Final Predicted Outcome: Transformation of Starting Materials
The final predicted outcome of the proposed workflow is the successful transformation of generic oligomeric scaffold proteins and an abstract icosahedral symmetry target into experimentally realizable protein sequences encoding a stable 60-subunit self-assembling nanocage. Through sequential symmetry analysis, rigid-body docking, RFdiffusion backbone generation, ProteinMPNN sequence optimization, and AlphaFold2-Multimer computational filtering, the workflow is predicted to generate highly specific interfaces capable of directing efficient assembly while minimizing off-pathway oligomerization and kinetic trapping.

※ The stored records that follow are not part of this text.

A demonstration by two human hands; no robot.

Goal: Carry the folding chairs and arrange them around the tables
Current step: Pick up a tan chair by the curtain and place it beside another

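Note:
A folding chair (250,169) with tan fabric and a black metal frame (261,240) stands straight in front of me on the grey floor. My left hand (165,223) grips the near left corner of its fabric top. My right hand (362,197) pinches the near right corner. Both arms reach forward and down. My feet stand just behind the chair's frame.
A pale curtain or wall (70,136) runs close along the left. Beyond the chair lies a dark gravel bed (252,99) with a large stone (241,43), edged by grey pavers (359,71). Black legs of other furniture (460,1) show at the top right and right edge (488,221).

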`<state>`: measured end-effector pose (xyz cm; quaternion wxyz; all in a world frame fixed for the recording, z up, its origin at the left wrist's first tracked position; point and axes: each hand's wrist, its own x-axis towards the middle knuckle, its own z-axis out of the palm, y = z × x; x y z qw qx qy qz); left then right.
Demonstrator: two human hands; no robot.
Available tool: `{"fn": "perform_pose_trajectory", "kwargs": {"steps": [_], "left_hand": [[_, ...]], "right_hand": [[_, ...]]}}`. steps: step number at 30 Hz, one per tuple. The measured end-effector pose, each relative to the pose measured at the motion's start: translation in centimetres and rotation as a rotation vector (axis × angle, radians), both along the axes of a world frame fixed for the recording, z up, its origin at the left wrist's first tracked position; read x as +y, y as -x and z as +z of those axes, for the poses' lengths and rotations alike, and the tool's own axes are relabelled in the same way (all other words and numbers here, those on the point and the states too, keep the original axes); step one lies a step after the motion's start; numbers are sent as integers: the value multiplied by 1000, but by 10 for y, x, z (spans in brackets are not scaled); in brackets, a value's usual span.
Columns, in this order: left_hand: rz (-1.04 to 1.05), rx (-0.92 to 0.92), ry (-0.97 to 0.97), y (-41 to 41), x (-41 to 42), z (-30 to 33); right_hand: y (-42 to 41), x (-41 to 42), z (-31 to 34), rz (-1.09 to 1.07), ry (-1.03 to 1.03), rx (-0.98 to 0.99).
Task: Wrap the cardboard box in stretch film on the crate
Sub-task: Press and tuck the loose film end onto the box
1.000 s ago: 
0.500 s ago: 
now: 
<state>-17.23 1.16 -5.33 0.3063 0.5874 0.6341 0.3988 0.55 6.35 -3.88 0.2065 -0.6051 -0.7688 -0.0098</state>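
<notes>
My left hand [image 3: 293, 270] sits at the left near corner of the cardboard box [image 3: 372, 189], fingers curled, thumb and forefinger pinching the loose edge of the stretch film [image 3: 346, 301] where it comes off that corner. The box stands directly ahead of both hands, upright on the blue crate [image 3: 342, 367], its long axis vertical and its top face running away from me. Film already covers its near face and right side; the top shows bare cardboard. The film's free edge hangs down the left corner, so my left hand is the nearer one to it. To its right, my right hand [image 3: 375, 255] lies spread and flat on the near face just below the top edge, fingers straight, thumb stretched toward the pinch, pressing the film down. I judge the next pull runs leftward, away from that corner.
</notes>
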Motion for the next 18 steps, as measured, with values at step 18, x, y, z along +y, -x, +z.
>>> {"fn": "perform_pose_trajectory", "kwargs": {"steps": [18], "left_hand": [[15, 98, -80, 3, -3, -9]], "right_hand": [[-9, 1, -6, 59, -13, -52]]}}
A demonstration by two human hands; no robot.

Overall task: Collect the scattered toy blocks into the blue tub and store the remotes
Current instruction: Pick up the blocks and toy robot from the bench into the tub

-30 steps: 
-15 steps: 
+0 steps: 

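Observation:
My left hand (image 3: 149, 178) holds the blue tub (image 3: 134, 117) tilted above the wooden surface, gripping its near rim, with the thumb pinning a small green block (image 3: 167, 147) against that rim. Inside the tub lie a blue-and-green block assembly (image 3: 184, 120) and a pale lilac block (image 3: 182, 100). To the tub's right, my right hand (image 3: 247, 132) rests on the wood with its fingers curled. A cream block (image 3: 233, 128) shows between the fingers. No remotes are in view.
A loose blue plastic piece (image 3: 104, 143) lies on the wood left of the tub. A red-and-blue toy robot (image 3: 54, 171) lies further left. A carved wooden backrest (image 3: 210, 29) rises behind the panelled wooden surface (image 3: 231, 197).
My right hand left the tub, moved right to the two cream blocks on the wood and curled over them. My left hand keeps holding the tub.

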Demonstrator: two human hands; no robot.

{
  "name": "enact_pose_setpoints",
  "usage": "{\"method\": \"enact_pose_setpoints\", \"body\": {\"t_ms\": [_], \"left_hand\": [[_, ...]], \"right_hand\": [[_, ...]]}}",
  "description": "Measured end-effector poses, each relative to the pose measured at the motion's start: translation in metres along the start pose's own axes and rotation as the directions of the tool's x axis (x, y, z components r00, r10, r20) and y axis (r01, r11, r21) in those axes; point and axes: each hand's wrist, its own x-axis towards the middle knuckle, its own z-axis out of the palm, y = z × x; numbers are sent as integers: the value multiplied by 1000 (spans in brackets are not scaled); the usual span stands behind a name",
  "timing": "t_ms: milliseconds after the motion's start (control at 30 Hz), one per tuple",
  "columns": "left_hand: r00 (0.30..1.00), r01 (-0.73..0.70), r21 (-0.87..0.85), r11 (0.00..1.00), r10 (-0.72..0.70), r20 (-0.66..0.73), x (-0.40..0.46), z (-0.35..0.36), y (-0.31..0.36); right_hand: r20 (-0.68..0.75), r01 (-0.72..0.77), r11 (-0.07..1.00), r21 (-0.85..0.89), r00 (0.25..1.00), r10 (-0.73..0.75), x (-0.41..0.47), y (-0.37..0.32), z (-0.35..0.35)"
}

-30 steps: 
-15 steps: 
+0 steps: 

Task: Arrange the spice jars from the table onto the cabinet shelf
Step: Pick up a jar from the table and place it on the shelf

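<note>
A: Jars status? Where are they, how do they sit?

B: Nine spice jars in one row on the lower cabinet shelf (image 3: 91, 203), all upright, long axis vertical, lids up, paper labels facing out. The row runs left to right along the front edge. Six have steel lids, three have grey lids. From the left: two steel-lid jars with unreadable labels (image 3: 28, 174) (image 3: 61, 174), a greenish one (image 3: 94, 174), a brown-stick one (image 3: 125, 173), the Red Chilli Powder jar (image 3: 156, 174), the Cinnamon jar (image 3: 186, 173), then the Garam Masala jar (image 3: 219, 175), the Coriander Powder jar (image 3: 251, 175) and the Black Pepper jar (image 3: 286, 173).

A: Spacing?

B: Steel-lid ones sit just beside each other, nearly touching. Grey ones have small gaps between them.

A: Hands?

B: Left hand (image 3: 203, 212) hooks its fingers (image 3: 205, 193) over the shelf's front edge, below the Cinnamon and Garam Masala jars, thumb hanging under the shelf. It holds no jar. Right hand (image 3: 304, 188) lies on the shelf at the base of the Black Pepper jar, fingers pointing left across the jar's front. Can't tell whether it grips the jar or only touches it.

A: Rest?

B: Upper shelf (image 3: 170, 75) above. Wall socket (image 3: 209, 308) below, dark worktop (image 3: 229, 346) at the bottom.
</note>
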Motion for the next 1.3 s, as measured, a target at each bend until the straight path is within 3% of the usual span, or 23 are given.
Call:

The resulting nanocage is predicted to exhibit several key characteristics. First, the assembly should maintain geometric fidelity to the intended icosahedral architecture with an external diameter near 25 nm. Second, the two-component design is predicted to substantially reduce nonspecific self-association relative to single-component systems. Third, RFdiffusion-generated interfaces are expected to exhibit lower geometric strain and improved energetic complementarity compared with interfaces generated solely through rigid-body docking. Fourth, ProteinMPNN optimization combined with AlphaFold2-Multimer filtering is predicted to increase the proportion of experimentally realizable sequences by eliminating candidates with poor foldability or ambiguous interface geometry. Finally, the integrated workflow as a whole is expected to significantly improve experimental success rates relative to conventional protein cage design methodologies.
Collectively, the proposed framework represents a comprehensive transformation pipeline in which generic structural scaffolds and abstract symmetry specifications are progressively converted into programmable biomolecular assemblies encoding robust self-organization behavior at the nanoscale.